In Cina basta il proprio volto come documento ufficiale: tra comodità, sicurezza e nuovi interrogativi
Il volto come documento
Siamo entrati in una fase storica in cui l’identità non passa più necessariamente da carte, tessere o documenti fisici, ma può essere certificata direttamente dal corpo, o meglio dal volto. È il cuore della riflessione proposta dalla rivista Esquire e approfondita anche dai contenuti del sito svizzero di Biosic, azienda specializzata in soluzioni biometriche: il riconoscimento facciale non è più una tecnologia futuristica, ma una realtà già operativa che sta ridefinendo viaggi, sicurezza e rapporti tra individui e sistemi digitali.

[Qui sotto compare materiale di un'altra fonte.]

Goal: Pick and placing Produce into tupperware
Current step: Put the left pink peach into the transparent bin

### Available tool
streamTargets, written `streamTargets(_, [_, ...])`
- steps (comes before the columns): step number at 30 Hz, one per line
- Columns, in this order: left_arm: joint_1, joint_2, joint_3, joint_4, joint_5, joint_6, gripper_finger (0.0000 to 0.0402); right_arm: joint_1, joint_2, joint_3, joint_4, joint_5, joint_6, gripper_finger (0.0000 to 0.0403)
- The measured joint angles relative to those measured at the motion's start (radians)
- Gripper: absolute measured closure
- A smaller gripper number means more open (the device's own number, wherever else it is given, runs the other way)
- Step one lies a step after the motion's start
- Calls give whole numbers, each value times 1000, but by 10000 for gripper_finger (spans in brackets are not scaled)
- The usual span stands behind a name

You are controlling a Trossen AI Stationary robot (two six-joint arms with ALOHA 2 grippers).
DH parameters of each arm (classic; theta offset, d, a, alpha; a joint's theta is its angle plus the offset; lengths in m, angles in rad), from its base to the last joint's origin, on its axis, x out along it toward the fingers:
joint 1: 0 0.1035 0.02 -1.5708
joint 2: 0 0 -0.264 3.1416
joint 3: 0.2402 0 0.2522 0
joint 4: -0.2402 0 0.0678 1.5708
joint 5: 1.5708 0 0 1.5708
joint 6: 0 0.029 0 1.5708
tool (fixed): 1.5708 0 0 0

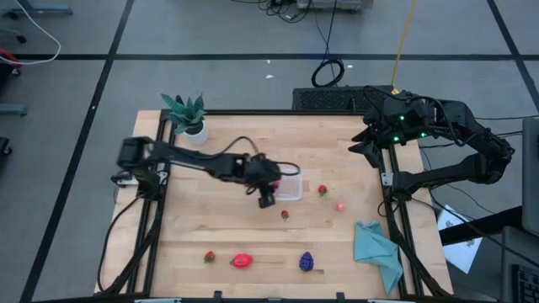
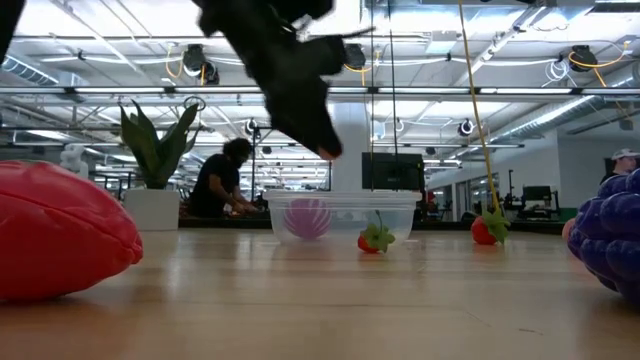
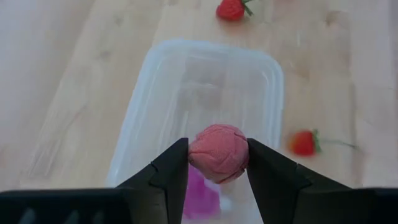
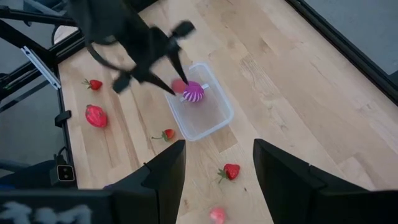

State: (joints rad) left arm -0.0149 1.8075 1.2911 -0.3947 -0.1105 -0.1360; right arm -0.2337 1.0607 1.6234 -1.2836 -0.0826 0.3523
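My left gripper (image 3: pixel 217 148) hangs over the near-left end of the clear tupperware (image 3: pixel 205 74), shut on a pinkish-red round fruit (image 3: pixel 219 155). A magenta ball (image 4: pixel 193 93) lies inside the tupperware (image 1: pixel 289 188). On the table rest strawberries (image 1: pixel 322 190) (image 1: pixel 285 214) (image 1: pixel 209 257), a pink piece (image 1: pixel 341 205), a bigger red fruit (image 1: pixel 242 261) and a dark purple cluster (image 1: pixel 306 262). My right gripper (image 4: pixel 219 149) waits open, raised above the table's far right corner (image 1: pixel 364 145). My left gripper pinches the pinkish-red round fruit between its two fingers (image 3: pixel 171 165), one on each side of the ball (image 3: pixel 198 154). The fingers come from above, slanting down. The fruit is lifted clear, above the tupperware's floor and the magenta ball (image 3: pixel 202 199).
A green potted plant (image 1: pixel 189 118) stands at the far left corner. A teal cloth (image 1: pixel 376 252) lies at the near right edge. In the low view the bigger red fruit (image 2: pixel 60 230) and the purple cluster (image 2: pixel 610 240) sit close to the camera. People show in the room behind.
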Motion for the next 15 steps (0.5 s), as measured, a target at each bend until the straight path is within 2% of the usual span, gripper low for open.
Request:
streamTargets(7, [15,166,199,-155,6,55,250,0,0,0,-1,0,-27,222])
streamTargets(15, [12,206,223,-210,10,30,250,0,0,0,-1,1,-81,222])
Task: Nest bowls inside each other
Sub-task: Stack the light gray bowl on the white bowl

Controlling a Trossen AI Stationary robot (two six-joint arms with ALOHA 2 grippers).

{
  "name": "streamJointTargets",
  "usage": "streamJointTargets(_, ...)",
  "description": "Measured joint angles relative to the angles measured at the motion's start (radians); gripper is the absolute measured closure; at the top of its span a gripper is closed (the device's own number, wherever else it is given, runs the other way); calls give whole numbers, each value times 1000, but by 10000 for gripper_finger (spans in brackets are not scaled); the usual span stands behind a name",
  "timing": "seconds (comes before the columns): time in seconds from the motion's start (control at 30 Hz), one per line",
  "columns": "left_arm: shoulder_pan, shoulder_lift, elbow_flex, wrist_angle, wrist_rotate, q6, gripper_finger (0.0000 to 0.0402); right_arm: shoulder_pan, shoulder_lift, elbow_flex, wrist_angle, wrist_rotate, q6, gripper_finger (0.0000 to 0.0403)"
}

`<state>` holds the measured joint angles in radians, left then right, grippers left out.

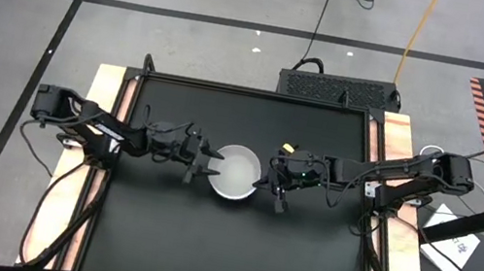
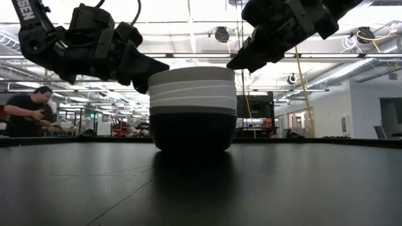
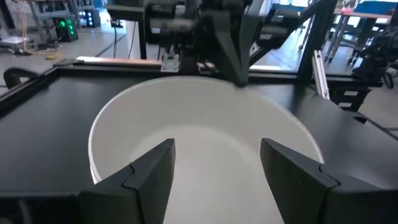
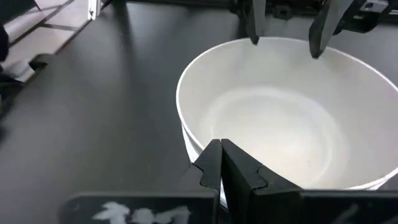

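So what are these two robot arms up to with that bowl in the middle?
They are nesting bowls. A stack of bowls sits mid-table, white on top and black at the bottom. The left gripper hovers at the stack's rim with fingers open and nothing between them. The right gripper hangs at the opposite side, fingers shut and holding nothing. No loose bowls show.

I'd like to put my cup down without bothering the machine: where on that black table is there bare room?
The black table is bare in front of the bowl stack, and behind it toward the far edge. The middle is crowded: the left gripper, jaws open, and the right gripper, jaws shut, flank the stack closely.
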<state>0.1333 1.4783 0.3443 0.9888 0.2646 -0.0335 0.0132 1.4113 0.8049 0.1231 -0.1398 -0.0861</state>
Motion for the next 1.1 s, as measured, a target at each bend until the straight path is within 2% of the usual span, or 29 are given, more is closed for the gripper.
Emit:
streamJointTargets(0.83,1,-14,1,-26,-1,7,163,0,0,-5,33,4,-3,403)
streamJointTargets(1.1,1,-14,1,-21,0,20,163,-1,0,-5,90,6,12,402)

Per decenni passaporti e documenti hanno rappresentato l’accesso formale alla mobilità e ai diritti. Oggi, però, la tecnologia corre più veloce delle abitudini. Basta uno sguardo, un’inquadratura, e algoritmi avanzati sono in grado di verificare l’identità in pochi istanti. Negli aeroporti di alcuni Paesi, in particolare in Cina, il riconoscimento facciale è già integrato in molte fasi del viaggio: check-in, controllo bagagli, accesso ai gate. I documenti non scompaiono, ma diventano invisibili, relegati a database che dialogano direttamente con i sistemi biometrici.
Secondo Esquire, questa trasformazione promette una semplificazione radicale: meno code, meno burocrazia, un’esperienza di viaggio fluida e “contactless”. I benefici operativi sono evidenti anche dal punto di vista della sicurezza: i sistemi biometrici riducono il rischio di frodi e falsificazioni, perché il volto è molto più difficile da replicare rispetto a un documento fisico.

Il sito di Biosic
Il sito di Biosic sottolinea come il riconoscimento facciale moderno non si limiti a una semplice comparazione di immagini, ma utilizzi modelli biometrici avanzati, basati su intelligenza artificiale e analisi tridimensionale dei tratti somatici. Questo consente livelli di accuratezza elevati e applicazioni che vanno ben oltre i viaggi: controllo accessi, pagamenti digitali, sicurezza aziendale, servizi pubblici. In questa prospettiva, il volto diventa una chiave universale, capace di integrare identità, autorizzazione e tracciabilità.
Ma è proprio qui che emergono le zone d’ombra. Come evidenzia Esquire, la comodità assoluta ha un prezzo: la concentrazione di dati biometrici estremamente sensibili. Il riconoscimento facciale solleva interrogativi profondi su privacy, consenso e sorveglianza. Chi controlla questi dati? Per quanto tempo vengono conservati? Possono essere riutilizzati per finalità diverse da quelle dichiarate? In contesti come quello cinese, dove la tecnologia è estesa anche alla gestione urbana e al controllo sociale, il rischio di una sorveglianza pervasiva è tutt’altro che teorico.
Massima sicurezza: Biosic opera all’interno di quadri normativi stringenti
L’Europa e la Svizzera seguono un approccio più cauto. Aziende come Biosic operano all’interno di quadri normativi stringenti, che pongono limiti chiari all’uso dei dati biometrici e richiedono trasparenza, sicurezza informatica e proporzionalità. Qui il riconoscimento facciale viene presentato non come strumento di controllo, ma come abilitatore di servizi più sicuri ed efficienti, a patto che siano rispettati diritti fondamentali e tutele individuali.
Il vecchio passaporto cartaceo, dunque, non è ancora destinato a sparire, ma il suo ruolo simbolico sta cambiando. Il volto come documento rappresenta una delle trasformazioni più profonde del nostro rapporto con la tecnologia: meno oggetti, più dati; meno gesti, più algoritmi. Una rivoluzione che promette velocità e semplicità, ma che obbliga società e istituzioni a una riflessione cruciale: fino a che punto il grande pubblico è disposto ad attendere ancora per poter avere tutti i giorni la propria identità biologica come documento per tutto ciò che va certificato?
Il riconoscimento facciale non è solo un’innovazione tecnica. È una scelta culturale e politica. E come tutte le scelte che riguardano l’identità, non potrà mai essere attivato se i Governi non si svegliano dal loro letargo.